(Action item) Using the listing below, set down exactly the lines starting at the line that contains "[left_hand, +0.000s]" and ending at the line that contains "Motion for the", both included, and no others.

*-*-*

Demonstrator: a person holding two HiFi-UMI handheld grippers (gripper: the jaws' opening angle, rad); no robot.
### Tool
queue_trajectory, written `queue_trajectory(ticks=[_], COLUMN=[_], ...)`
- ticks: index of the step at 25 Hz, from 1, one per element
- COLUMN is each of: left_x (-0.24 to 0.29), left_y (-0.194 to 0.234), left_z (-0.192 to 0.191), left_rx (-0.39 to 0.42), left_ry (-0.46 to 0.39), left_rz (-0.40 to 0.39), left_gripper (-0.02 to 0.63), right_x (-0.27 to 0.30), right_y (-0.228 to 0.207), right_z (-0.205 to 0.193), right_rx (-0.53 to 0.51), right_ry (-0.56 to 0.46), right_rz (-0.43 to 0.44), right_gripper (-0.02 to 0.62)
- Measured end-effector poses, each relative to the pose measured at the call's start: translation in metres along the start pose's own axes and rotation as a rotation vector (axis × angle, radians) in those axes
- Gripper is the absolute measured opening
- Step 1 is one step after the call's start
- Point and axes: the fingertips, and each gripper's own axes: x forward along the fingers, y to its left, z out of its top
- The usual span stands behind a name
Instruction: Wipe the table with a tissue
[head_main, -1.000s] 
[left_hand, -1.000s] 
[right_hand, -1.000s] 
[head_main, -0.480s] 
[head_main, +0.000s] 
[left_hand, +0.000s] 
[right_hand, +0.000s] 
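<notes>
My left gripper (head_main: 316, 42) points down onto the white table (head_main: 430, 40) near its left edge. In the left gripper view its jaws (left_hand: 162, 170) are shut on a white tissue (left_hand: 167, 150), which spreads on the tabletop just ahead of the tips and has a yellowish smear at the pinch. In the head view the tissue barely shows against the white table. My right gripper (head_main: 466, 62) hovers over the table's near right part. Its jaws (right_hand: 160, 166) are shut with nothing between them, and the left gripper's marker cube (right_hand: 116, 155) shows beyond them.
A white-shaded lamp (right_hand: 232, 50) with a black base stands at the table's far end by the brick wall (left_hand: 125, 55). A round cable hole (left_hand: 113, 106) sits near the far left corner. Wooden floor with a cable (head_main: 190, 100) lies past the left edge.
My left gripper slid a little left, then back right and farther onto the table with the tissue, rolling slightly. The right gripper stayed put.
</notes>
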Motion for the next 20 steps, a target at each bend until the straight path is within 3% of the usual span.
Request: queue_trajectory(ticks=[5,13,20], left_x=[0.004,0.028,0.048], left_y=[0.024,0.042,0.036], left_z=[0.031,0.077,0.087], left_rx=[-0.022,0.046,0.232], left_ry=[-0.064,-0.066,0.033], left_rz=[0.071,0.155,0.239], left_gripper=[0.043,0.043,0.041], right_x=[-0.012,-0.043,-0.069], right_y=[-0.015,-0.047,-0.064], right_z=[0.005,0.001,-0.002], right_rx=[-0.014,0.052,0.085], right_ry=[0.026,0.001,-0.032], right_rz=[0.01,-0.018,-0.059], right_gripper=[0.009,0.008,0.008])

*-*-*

(Response area)
[left_hand, +0.000s] 
[right_hand, +0.000s] 
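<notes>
My left gripper (head_main: 316, 42) points down onto the white table (head_main: 430, 40) near its left edge. In the left gripper view its jaws (left_hand: 162, 170) are shut on a white tissue (left_hand: 167, 150), which spreads on the tabletop just ahead of the tips and has a yellowish smear at the pinch. In the head view the tissue barely shows against the white table. My right gripper (head_main: 466, 62) hovers over the table's near right part. Its jaws (right_hand: 160, 166) are shut with nothing between them, and the left gripper's marker cube (right_hand: 116, 155) shows beyond them.
A white-shaded lamp (right_hand: 232, 50) with a black base stands at the table's far end by the brick wall (left_hand: 125, 55). A round cable hole (left_hand: 113, 106) sits near the far left corner. Wooden floor with a cable (head_main: 190, 100) lies past the left edge.
My left gripper slid a little left, then back right and farther onto the table with the tissue, rolling slightly. The right gripper stayed put.
</notes>
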Motion for the next 20 steps, a target at each bend until the straight path is within 3% of the usual span.

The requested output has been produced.